Write out, without any change, the lines in the material below that run from the line with "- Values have" through the line with "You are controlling", both included.

## DATASET CONTENT
+---+
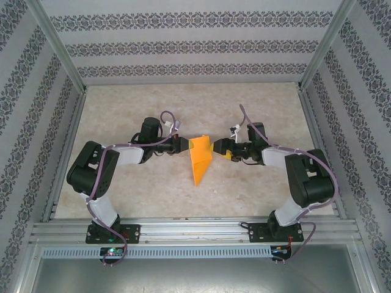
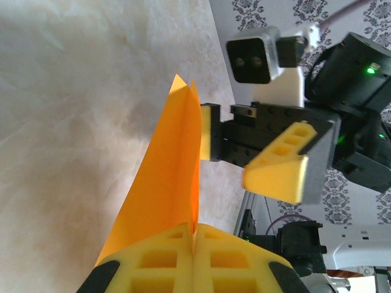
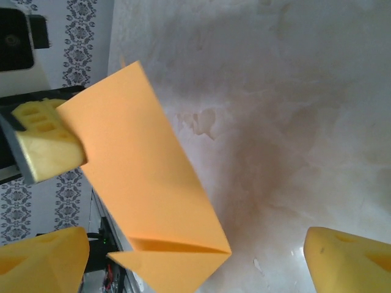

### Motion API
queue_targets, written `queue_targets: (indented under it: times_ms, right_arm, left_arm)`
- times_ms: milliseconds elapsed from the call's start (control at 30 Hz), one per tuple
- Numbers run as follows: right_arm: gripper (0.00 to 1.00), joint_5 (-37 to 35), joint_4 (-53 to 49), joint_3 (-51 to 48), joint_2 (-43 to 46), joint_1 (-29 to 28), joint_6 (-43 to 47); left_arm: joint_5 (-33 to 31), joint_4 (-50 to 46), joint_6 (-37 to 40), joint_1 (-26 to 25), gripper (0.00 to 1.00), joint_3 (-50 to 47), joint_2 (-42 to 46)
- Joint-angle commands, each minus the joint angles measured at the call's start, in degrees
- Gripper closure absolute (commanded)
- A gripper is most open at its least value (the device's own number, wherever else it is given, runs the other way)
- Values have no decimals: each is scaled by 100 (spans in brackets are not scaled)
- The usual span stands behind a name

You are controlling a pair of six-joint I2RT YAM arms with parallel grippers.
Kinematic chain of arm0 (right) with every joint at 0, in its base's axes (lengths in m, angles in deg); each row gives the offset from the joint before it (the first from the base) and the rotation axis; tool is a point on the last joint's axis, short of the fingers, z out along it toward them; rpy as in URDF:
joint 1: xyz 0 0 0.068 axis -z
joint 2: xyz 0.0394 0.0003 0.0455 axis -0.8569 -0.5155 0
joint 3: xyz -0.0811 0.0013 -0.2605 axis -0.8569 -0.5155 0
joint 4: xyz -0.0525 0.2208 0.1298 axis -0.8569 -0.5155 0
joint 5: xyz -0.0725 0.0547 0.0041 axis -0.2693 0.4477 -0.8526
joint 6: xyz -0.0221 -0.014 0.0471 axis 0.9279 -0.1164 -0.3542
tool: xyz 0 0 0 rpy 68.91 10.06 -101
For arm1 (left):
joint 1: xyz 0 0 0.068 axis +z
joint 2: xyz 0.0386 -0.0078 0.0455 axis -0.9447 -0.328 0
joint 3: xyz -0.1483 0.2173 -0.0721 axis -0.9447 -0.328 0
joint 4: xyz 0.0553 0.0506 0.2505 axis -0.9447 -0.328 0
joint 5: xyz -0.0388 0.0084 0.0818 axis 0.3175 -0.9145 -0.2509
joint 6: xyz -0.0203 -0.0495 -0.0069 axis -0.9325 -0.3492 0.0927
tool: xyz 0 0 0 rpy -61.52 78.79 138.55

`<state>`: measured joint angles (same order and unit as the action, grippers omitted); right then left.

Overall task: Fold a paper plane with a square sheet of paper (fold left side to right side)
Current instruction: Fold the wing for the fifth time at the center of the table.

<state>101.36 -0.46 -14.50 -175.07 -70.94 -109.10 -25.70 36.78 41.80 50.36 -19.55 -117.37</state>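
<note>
The orange paper (image 1: 200, 162) is folded over on itself into a long tapered wedge with sharp creases. It's wide at the end up between the two arms, and the point aims back toward the arm bases. It sits about mid-tabletop, held up on edge. I can't tell from here whether the low tip touches the surface. My left claw (image 1: 183, 145) is pressed together on it. On the left wrist cam the two yellow pads (image 2: 153, 259) meet with the doubled sheet pinched between them. The right claw (image 1: 219, 148) faces it from the other side, spread wide and gripping nothing, with one pad right up against the paper's far edge and the other well clear. On the right wrist cam the paper blocks a good bit of the left claw behind it. The tabletop (image 1: 134, 110) is a pale beige marbled surface. Wallpaper (image 1: 183, 43) with dark floral bands covers three sides, and an aluminium rail (image 1: 195, 229) runs along the near edge.
</note>
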Motion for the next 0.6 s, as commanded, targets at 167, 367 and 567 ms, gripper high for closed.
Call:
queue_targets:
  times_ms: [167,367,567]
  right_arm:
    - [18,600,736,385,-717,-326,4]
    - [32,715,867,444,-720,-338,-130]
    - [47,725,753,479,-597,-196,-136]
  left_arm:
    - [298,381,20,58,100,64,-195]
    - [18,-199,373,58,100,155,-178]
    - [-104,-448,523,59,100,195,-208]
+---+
## EXERCISE ANSWER
- Values have no decimals: each is scaled by 100 (spans in brackets are not scaled)
- The usual span stands behind a name

You are controlling a pair of six-joint I2RT YAM arms with parallel grippers.

That concludes the answer to the exercise.